Padatnya aktifitas PK, kondisi fisik yang semakin menurun ditambah beban pikiran mengingat skripsi yang deadline-nya semakin dekat sebenarnya sudah cukup untuk menjadi alasan frustasi bagi seorang anak manusia. Akan tetapi, selama PK saya mampu mengontrol pikiran untuk tidak terlalu stress. Semua ini dapat terjadi karena support system yang amat bagus. Support system itu datangnya dari teman-teman saya, dari kelompok 6 PK ke-34 LPDP, dari kelompok Karimun Jawa.

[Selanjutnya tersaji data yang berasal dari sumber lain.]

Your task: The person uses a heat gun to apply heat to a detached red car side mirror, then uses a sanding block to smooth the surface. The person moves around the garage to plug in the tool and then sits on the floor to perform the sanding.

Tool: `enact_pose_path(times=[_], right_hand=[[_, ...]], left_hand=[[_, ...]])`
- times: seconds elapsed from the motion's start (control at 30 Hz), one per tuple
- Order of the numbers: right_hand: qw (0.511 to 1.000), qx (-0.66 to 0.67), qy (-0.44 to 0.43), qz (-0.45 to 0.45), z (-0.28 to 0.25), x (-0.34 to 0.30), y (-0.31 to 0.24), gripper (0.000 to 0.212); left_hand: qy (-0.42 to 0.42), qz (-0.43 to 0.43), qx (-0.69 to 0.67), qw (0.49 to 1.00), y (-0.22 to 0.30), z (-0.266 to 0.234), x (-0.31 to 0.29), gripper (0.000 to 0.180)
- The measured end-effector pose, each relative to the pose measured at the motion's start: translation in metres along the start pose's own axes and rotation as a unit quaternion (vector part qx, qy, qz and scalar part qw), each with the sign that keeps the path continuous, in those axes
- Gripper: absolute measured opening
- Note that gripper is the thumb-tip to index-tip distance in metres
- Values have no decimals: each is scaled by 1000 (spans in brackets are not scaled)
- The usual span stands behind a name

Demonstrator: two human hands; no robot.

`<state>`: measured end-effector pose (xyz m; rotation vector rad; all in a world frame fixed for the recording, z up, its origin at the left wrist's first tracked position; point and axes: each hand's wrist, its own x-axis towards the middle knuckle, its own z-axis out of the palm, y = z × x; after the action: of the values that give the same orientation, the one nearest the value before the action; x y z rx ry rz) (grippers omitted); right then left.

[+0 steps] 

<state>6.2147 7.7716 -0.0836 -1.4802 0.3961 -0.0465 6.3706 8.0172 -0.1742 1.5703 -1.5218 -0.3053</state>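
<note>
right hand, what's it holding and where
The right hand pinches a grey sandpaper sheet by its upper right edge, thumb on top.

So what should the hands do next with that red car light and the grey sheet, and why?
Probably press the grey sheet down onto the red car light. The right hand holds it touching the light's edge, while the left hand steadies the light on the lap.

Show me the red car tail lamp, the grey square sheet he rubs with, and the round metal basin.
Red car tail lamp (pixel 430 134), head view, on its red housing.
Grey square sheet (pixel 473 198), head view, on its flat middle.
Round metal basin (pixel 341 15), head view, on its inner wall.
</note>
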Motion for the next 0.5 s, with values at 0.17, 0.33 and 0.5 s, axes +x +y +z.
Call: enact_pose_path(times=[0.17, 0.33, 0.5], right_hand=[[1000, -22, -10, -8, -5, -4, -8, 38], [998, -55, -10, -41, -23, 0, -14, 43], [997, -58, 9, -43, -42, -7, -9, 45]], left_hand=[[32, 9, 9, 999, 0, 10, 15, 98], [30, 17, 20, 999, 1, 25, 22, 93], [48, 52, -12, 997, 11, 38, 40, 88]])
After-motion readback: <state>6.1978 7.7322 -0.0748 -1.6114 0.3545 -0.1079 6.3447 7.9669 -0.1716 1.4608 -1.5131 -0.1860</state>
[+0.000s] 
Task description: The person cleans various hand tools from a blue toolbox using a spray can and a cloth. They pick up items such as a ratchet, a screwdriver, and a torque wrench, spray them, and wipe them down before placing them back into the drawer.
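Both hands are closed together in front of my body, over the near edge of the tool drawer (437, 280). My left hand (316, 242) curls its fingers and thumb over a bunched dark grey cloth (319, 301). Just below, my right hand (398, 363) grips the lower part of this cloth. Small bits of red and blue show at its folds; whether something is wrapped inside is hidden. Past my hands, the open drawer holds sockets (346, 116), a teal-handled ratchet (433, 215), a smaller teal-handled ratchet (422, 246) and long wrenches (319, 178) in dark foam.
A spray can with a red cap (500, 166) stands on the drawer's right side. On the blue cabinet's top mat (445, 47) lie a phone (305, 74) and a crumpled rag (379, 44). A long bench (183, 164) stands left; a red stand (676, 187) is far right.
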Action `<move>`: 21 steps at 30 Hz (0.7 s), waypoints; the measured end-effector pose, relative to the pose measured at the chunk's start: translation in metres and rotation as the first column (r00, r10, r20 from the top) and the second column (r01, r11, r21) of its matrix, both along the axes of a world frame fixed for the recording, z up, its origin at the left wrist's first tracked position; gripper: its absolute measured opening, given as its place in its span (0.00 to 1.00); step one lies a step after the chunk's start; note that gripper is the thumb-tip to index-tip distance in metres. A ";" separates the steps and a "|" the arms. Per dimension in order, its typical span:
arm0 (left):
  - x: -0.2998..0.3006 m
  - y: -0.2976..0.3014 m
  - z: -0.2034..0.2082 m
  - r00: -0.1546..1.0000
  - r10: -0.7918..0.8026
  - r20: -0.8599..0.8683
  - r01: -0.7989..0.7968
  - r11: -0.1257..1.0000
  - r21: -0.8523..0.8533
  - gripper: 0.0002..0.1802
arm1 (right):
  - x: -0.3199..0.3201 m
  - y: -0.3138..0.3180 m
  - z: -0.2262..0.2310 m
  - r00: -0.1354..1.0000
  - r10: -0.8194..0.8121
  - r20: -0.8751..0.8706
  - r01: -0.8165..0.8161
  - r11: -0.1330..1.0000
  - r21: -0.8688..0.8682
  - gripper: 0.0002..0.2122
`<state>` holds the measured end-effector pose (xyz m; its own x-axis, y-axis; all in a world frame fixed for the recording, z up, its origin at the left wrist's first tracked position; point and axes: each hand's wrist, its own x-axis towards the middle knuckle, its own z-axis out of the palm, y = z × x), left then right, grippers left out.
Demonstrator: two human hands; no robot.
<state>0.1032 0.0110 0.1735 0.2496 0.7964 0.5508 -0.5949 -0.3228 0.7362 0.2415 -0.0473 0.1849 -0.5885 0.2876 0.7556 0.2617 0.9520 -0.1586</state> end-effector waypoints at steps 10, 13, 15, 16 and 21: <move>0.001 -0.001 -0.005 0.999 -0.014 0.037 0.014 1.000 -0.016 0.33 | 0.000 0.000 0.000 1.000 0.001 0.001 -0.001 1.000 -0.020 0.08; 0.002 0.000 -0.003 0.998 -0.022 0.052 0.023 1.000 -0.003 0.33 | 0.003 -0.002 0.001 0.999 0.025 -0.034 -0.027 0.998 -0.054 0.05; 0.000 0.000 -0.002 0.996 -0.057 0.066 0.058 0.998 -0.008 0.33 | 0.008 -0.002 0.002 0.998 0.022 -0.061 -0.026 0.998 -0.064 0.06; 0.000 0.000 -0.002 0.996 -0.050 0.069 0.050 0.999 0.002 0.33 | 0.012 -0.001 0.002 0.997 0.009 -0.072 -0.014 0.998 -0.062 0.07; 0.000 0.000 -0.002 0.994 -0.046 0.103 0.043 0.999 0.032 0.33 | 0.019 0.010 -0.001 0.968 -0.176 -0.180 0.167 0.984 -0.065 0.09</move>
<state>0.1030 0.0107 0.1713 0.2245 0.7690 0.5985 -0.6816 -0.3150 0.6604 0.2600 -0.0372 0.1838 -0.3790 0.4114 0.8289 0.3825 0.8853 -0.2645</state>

Tawa mbak Zia yang membahana sungguh mampu membuat mata jadi terbuka lebar. Ketawa-ketiwi, bisik-bisik kecil, rebutan permen bersama mbak Talitha dan mbak Virly saat sesi juga membantu menyegarkan mood yang mulai menukik tajam. Jayusnya mas Nunu adalah obat bete yang paling manjur (kalau foto selfie-nya sih pembuat bete paling mutakhir). Merhatiin Rizka yang ngalor-ngidul mengambil gambar-gambar pembicara juga jadi distraction yang baik. Belajar kesabaran dari mas Anan yang udah mendedikasikan banyak sekali waktu dan tenaganya demi angkatan kami sungguh membuat saya yakin bahwa saya masih harus belajar untuk lebih dewasa lagi. Ngobrol bersama Zaka tentang apa saja, atau dengerin bincang "bapak-bapak"-nya mas Arie mengisi waktu-waktu di PK yang entah mengapa jalannya lambat sekali. Dengerin curhatan Gisi yang berkobar-kobar dari hati yang terdalam sempat membuat saya terenyuh. Kemudian saya juga jadi ngefans sama mas Edo, sarjana teknik yang nggak cuma jago ngecompose lagu namun jadi "Suhu Agung" segala hal yang berhubungan dengan musik di PK 34. Dan meskipun si Aldy sibuk banget dan suka ngilang, tetapi petikan gitarnya mampu membuat suasana syahdu saat "Tanah Airku" versi bossanova berkumandang di pertunjukan Seni Kontemporer kelompok kami.Benar adanya bahwa kita tak dapat memaksa orang lain untuk menjadi teman kita. Kita harus mengenal dan menerima orang lain apa adanya untuk kemudian menjadi bahagian dari kehidupan kita ataupun mereka. Bersama Karimun Jawa, semuanya mengalir apa-adanya. Kami yang sebelumnya hanya kenal lewat Whatsapp kini berpisah sebagai sebuah keluarga.
Pagi ini seperti biasa saya berangkat ke kampus sambil menggowes sepeda. Di tengah perjalanan, ipod saya memutar sebuah lagu berjudul "Asmara Nusantara". Angin Belanda yang dingin dan kejam berhembus kencang, menembus tebalnya syal dan jaket saya. Padahal (menurut kalender) sekarang sudah bulan April dan musimnya Musim Semi. Biasanya kalau sudah begini saya akan menggowes sepeda lebih kencang sambil mengumpat keras-keras. Angin Belanda nggak asyik! Tukang PHP!
Ah, tapi kali ini biar saja.
Saya gowes sepeda dengan kecepatan normal seraya menikmati "Asmara Nusantara".
Barisan lirik di lagu tersebut menerbitkan senyum di wajah dan menghangatkan dada saya. Meski tubuh saya kedinginan digigit angin, pikiran saya melayang jauh ke sana. Ke seberang samudera. Ke nama-nama warga kelompok 6 PK 34 LPDP. Ke kelompok Karimun Jawa.